Please write out all the entries exactly, without the pictures.

━━━━━ Exercise inputs ━━━━━

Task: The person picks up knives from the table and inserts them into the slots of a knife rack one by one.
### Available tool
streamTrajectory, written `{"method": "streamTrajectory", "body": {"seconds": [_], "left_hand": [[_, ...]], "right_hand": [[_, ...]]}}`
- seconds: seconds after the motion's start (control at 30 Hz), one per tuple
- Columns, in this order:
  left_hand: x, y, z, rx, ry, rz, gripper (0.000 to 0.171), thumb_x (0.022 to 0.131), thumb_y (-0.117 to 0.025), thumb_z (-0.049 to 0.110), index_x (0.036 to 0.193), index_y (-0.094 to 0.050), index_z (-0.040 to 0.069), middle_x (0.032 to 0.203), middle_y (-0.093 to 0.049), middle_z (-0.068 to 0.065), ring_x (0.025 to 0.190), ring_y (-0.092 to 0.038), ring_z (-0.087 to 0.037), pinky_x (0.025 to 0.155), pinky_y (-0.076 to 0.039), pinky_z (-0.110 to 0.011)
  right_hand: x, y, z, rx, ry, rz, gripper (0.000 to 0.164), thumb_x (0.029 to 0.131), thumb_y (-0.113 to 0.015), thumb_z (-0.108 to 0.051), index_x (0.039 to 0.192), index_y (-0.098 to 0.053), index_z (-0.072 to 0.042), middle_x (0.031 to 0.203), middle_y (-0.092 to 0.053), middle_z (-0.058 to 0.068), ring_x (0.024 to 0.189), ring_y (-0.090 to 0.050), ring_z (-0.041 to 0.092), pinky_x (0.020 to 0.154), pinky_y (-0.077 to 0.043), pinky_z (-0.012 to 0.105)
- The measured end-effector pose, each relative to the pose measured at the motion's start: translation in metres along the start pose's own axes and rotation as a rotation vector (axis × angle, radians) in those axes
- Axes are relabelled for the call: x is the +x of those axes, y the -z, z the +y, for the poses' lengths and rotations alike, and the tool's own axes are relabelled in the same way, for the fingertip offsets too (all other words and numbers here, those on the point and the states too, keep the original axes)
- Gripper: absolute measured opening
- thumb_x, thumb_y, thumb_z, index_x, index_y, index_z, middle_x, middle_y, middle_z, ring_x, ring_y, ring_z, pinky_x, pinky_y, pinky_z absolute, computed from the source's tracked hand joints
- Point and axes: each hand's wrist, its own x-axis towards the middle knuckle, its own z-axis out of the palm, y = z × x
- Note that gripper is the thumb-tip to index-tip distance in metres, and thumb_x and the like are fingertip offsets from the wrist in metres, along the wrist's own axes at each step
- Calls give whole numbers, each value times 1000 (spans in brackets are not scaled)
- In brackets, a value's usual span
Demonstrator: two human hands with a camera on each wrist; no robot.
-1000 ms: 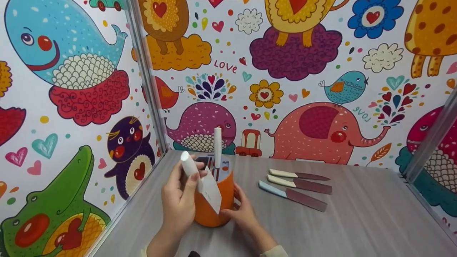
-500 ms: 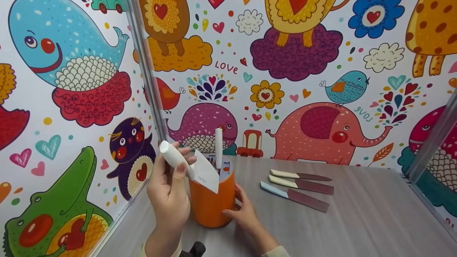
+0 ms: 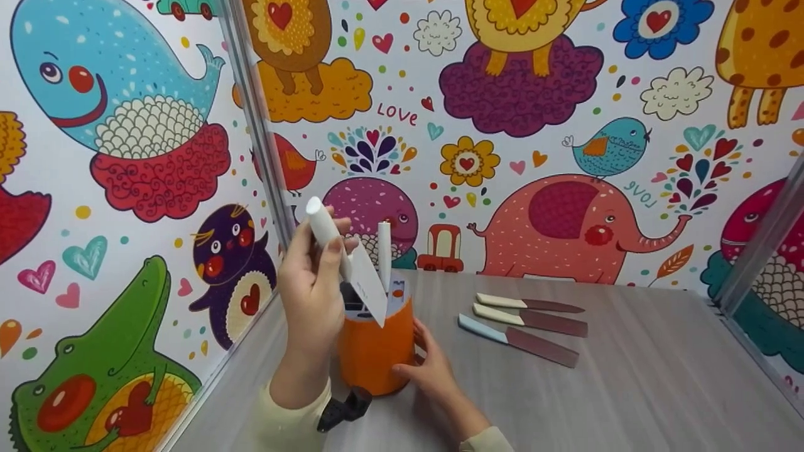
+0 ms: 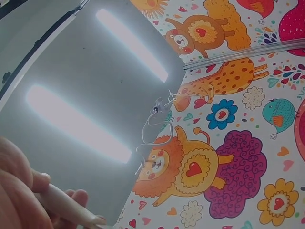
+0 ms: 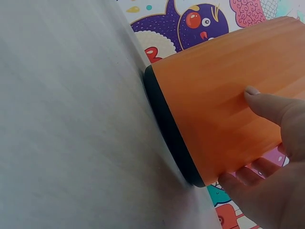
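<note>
In the head view my left hand grips a white-handled kitchen knife, its broad white blade slanting down to the right. From this angle the tip overlaps the near rim of an orange knife holder; whether they touch I cannot tell. My right hand holds the holder's right side, thumb in front. Another white handle rises upright from the slotted top. The left wrist view catches only the held knife's handle and part of the hand. In the right wrist view, thumb and fingers span the holder.
Three knives with dark blades lie on the grey table to the right: a narrow cream-handled one, a broader cream-handled one and a light-blue-handled one. Patterned walls enclose the left and back. A black device sits at my left wrist.
My left hand first drew the knife up and left, tilting it flatter. Now the knife is higher and steeper, back over the holder's rim. The right hand and holder stay nearly in place.
</note>
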Motion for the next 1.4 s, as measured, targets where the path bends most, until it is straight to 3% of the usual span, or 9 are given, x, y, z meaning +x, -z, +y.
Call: {"method": "streamTrajectory", "body": {"seconds": [0.23, 0.5, 0.87, 1.0, 1.4], "left_hand": [[20, -11, -5, 53, -1, 0, 36, 101, -53, 8, 137, -52, 2, 122, -66, -12, 101, -69, -17, 104, -50, -31], [38, -22, -21, 89, 122, 16, 36, 103, -52, 14, 138, -51, 9, 123, -65, -6, 105, -68, -17, 103, -51, -34], [34, -32, -41, 115, 128, 12, 39, 102, -54, 16, 140, -51, 8, 122, -67, -10, 102, -70, -23, 100, -53, -39], [27, -34, -53, 150, 162, 7, 40, 101, -56, 18, 140, -51, 10, 122, -68, -8, 108, -70, -25, 101, -52, -44], [9, -42, -81, 235, 291, -21, 47, 100, -58, 22, 145, -48, 15, 131, -64, -9, 112, -66, -26, 103, -48, -54]], "right_hand": [[-1, -3, 0, 16, -18, 13, 97, 75, -87, -30, 152, -29, -40, 160, -35, -1, 146, -35, 29, 117, -31, 56], [-2, -1, -1, 30, -33, 60, 106, 72, -88, -32, 155, -21, -41, 160, -34, 2, 146, -35, 32, 116, -34, 54], [-1, 0, 0, -5, 7, 26, 105, 74, -87, -34, 157, -21, -33, 161, -33, 4, 145, -36, 32, 115, -34, 55], [-2, 0, 1, -5, 22, 18, 105, 75, -86, -35, 157, -22, -30, 161, -33, 2, 145, -37, 32, 115, -34, 57], [-1, -1, 2, -7, 38, 32, 98, 76, -86, -31, 153, -28, -39, 159, -37, 2, 143, -40, 32, 115, -34, 56]]}}
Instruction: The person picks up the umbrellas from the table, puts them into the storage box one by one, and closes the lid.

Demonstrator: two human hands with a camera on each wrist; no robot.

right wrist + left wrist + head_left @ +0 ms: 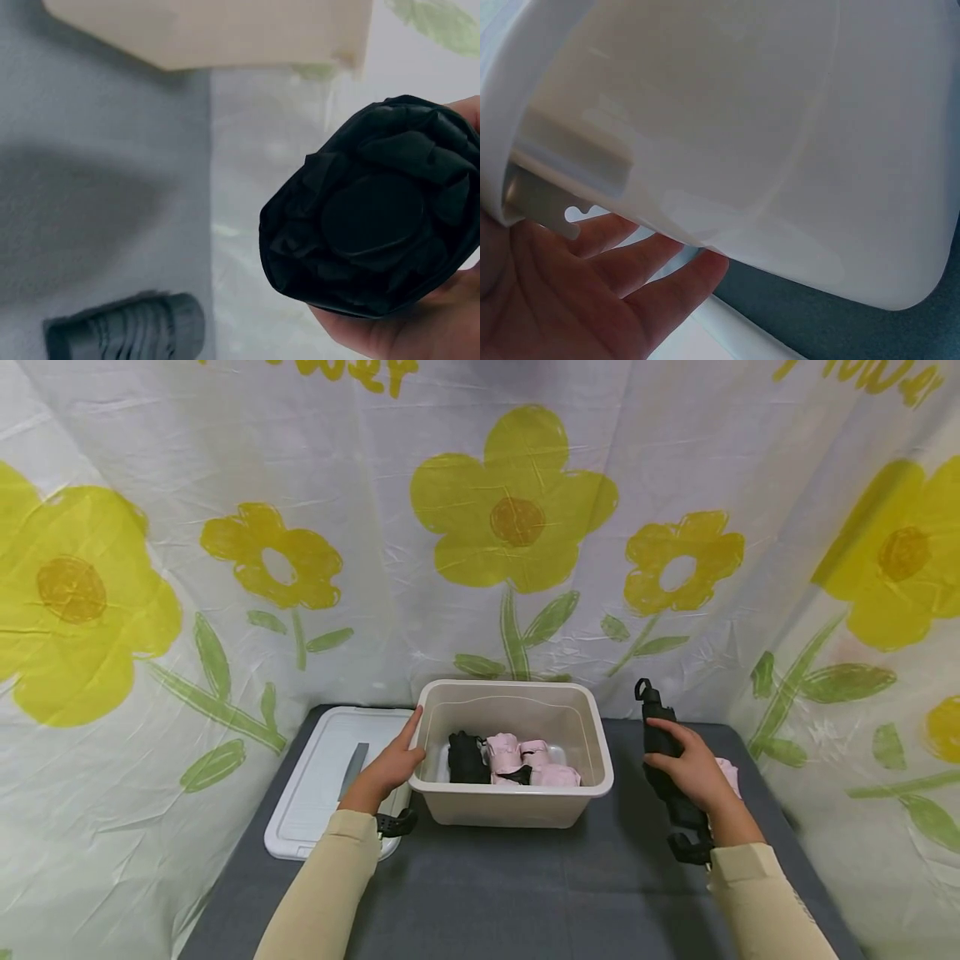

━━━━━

Answer to this exercise:
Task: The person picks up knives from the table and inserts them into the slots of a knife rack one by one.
### Available tool
streamTrajectory, written `{"method": "streamTrajectory", "body": {"seconds": [_], "left_hand": [[_, ...]], "right_hand": [[_, ...]]}}`
- seconds: seconds after the motion's start (control at 30 Hz), one per tuple
- Columns, in this order:
  left_hand: x, y, z, rx, ry, rz, gripper (0.000 to 0.171), thumb_x (0.022 to 0.131), thumb_y (-0.117 to 0.025), thumb_z (-0.049 to 0.110), index_x (0.036 to 0.193), index_y (-0.094 to 0.050), index_z (-0.040 to 0.069), middle_x (0.032 to 0.203), middle_y (-0.093 to 0.049), middle_z (-0.068 to 0.065), ring_x (0.025 to 0.190), ring_y (-0.092 to 0.038), ring_z (-0.087 to 0.037), pinky_x (0.025 to 0.155), pinky_y (-0.076 to 0.039), pinky_z (-0.110 to 0.011)
  right_hand: x, y, z, rx, ry, rz, gripper (0.000 to 0.164), thumb_x (0.029 to 0.131), thumb_y (-0.113 to 0.015), thumb_z (-0.108 to 0.051), index_x (0.039 to 0.192), index_y (-0.098 to 0.053), index_z (-0.072 to 0.042), middle_x (0.031 to 0.203), middle_y (-0.092 to 0.053), middle_z (-0.058 to 0.068), ring_x (0.024 to 0.189), ring_y (-0.090 to 0.050), ring_z (-0.041 to 0.092), pinky_x (0.020 to 0.154), pinky_y (-0.077 to 0.043), pinky_z (-0.012 to 0.105)
- The measured end-effector pose, each relative to the pose measured at the motion's start: translation in metres along the start pose's own axes and rotation as a rotation vector (axis × angle, radians) in those axes
- Axes are relabelled for the call: x is the +x of those axes, y the -z, z the +y, for the poses' lengths and rotations alike, and the tool's own axes are relabelled in the same way, for the fingertip offsets too (all other words and numbers here, those on the point and the states too, keep the original axes)
- Gripper: absolute measured opening
- thumb_x, thumb_y, thumb_z, index_x, index_y, index_z, middle_x, middle_y, middle_z, ring_x, ring_y, ring_z, pinky_x, pinky_y, pinky_z absolute, computed from the source's tracked hand joints
- Point and axes: each hand's wrist, its own x-axis towards the middle knuckle, its own z-axis out of the palm, y = z × x
- Note that gripper is the thumb-tip to index-tip distance in metres, and thumb_x and the like are fingertip offsets from the wrist in metres, along the wrist's own axes at each step
- Calls give whole numbers, each value times 1000 (spans in brackets are not scaled)
- In brackets, a value's usual span
Demonstrator: two human hands with a camera on each wrist; no robot.
-1000 ms: 
-500 ms: 
+0 ms: 
+0 ms: 
+0 ms: 
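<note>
In the head view my left hand grips a white-handled kitchen knife, its broad white blade slanting down to the right. From this angle the tip overlaps the near rim of an orange knife holder; whether they touch I cannot tell. My right hand holds the holder's right side, thumb in front. Another white handle rises upright from the slotted top. The left wrist view catches only the held knife's handle and part of the hand. In the right wrist view, thumb and fingers span the holder.
Three knives with dark blades lie on the grey table to the right: a narrow cream-handled one, a broader cream-handled one and a light-blue-handled one. Patterned walls enclose the left and back. A black device sits at my left wrist.
My left hand first drew the knife up and left, tilting it flatter. Now the knife is higher and steeper, back over the holder's rim. The right hand and holder stay nearly in place.
</note>
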Motion for the next 1.4 s, as measured, targets where the path bends most, until it is straight to 3% of the usual span, or 9 are given, x, y, z meaning +x, -z, +y.
Call: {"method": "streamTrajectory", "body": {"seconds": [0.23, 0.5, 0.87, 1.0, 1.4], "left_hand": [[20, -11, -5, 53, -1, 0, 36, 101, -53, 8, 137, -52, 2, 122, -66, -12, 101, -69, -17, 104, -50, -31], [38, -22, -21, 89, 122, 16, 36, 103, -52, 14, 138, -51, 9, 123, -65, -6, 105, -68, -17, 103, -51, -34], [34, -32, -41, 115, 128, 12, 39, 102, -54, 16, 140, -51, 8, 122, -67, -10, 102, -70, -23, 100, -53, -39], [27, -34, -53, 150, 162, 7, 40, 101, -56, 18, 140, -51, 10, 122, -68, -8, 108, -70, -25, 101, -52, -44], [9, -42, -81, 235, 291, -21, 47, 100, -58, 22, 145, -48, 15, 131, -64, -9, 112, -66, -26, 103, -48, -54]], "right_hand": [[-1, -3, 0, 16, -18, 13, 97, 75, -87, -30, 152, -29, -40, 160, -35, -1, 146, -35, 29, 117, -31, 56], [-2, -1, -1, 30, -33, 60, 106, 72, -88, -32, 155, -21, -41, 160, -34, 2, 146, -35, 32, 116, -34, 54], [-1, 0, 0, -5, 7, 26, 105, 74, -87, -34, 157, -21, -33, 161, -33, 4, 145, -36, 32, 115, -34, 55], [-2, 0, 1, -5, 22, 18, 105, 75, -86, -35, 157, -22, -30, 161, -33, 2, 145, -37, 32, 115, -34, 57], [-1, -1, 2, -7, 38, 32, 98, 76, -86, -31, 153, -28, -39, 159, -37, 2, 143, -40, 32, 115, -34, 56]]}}
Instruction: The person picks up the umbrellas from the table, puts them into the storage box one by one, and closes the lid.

Demonstrator: two human hands with a camera on each wrist; no robot.

right wrist + left wrist + head_left @ +0 ms: 

There is nothing more to this answer.